Inpharmatica has raised a total of £48 million ($91 million) since 1999, most recently closing a £13.9 million round led by Reed Elsevier’s VC arm, Reed Elsevier Ventures. [BioInform 11-15-04]. Lisle said that as a VC-funded firm, “there’s been very close attention to keeping costs under control and husbanding our resources wisely.”
However, he added, the market opportunity for the company’s computational tools — particularly those at the intersection of biology and chemistry — is “flourishing,” which places the firm in the position of “choosing which opportunities we want to invest in.”
Lisle said that he was brought on board to help prioritize those future investments. Some short-term areas that the company will likely pursue include further development of its new Admensa ADME informatics platform, as well as its ADME services business, and “tailored” database products in the area of toxicogenomics.
“One of our big assets is we have much less internal division between chemistry and biology than many of our customers do. Because of their size, they’re more siloed,” he said.
Currently, Lisle said, “the balance of the market interest at the moment is slightly more weighted towards the chemistry space than the biological. So there is more emphasis on getting hit-to-lead-to-candidate than on identifying targets.” Nevertheless, he added, “Biopendium continues to do well. But it’s particularly the ADME and Chematica space where we’re seeing a real thrive.”
As evidence of the mounting interest in the company’s expanding line of informatics products, Lisle pointed to two recent deals with large pharmaceutical firms. Last week, the company announced that Pfizer had expanded a licensing agreement for the company’s products that originally began in 2000, when the company first subscribed to Inpharmatica’s Biopendium database of annotated proteins.
In the expanded agreement, Pfizer licensed the company’s StarLite database of medicinal chemistry information and its DrugStore repository of known drugs linked to their targets. As part of the agreement, Inpharmatica’s scientists will also conduct a druggability assessment study for targets in the human genome, and Pfizer has agreed to “evaluate” Admensa.
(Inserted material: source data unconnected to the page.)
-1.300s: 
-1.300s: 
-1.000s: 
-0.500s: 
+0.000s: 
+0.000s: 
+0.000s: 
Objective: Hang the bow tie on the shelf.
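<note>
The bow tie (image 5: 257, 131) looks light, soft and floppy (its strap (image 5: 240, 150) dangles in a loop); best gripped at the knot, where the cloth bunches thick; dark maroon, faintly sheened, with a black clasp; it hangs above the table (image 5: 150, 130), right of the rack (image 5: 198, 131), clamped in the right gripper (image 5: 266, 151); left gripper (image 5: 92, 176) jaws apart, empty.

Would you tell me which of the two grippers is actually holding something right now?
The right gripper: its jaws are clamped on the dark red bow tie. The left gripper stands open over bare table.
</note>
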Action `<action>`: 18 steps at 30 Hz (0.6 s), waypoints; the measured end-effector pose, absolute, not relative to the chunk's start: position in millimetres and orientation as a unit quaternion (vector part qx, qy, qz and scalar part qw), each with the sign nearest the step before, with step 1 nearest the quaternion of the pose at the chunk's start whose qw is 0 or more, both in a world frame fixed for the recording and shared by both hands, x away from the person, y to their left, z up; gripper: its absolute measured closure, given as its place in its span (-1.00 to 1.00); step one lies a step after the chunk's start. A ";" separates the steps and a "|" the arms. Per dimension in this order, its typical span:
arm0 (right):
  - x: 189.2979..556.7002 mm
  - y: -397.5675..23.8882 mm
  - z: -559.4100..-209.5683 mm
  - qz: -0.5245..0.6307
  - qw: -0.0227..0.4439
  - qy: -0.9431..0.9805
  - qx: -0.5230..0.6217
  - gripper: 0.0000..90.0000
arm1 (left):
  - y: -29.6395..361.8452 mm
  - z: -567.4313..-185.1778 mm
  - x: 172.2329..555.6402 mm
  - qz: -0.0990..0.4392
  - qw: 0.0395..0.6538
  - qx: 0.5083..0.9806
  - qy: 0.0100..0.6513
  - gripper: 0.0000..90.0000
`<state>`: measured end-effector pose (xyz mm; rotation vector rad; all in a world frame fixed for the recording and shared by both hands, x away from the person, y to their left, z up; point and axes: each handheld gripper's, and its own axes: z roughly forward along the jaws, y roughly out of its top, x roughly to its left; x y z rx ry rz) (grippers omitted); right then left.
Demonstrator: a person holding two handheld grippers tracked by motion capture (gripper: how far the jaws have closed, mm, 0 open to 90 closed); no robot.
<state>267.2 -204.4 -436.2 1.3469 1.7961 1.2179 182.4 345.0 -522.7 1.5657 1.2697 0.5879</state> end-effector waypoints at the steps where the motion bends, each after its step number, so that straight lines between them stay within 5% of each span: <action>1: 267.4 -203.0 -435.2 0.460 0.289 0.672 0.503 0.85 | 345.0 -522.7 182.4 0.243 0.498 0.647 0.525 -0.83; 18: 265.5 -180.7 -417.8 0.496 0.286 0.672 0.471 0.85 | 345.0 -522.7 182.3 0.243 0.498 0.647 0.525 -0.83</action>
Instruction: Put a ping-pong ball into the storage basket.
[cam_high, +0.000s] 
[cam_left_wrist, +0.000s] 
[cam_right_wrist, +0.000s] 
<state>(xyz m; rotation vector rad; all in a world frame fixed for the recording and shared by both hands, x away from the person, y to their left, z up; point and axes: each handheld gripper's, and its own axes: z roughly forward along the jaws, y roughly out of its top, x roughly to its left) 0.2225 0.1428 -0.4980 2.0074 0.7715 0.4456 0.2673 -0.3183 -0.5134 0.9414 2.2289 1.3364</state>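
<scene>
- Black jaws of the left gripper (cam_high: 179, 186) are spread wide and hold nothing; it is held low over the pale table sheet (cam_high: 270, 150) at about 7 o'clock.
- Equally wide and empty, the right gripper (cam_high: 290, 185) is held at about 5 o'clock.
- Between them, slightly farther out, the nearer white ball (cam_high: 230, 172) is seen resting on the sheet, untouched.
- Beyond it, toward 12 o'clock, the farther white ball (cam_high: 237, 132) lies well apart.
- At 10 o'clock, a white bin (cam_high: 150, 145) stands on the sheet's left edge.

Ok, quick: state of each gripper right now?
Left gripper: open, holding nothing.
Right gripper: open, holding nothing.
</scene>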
The Pfizer agreement follows on another pharma deal that Inpharmatica signed in December, in which Novartis licensed the Chematica chemogenomics technology, also expanding an existing Biopendium agreement.
In addition, Lisle said that another pharmaceutical company has licensed Admensa — the first sale of the newest product in the company’s portfolio. Lisle said he did not have permission to disclose the identity of this company, but said that, just as in the Pfizer and Novartis deals, Inpharmatica already had a “long-standing” relationship with the firm.
Continuing to build on these existing pharma relationships will be a key part of Inpharmatica’s short-term strategy, and its drive toward profitability, Lisle said.
“In the short term, clearly we want to drive as much revenue growth in the PharmaCarta part of the business as we can, and develop a stronger list of partner companies, and, indeed, to make sure that the companies that we do partner with are benefiting from as wide a spectrum of the products and expertise that we provide as possible,” he said.
Lisle declined to provide a specific target date for profitability, but said, “it’s not a five-year goal; it’s a next one- or two-year goal.”
Pharma is emerging from a period of snubbing computational approaches, Lisle said, and is once again looking toward informatics as a cost-effective approach to accelerate discovery, reduce attrition, and make more rational decisions about portfolio prioritization.
Citing the rash of toxicity concerns surrounding several blockbuster drugs on the market, Lisle said, “You only have to look at the recent press announcements from some of the majors to realize that perhaps some more effort upstream would have prevented some of this fallout.”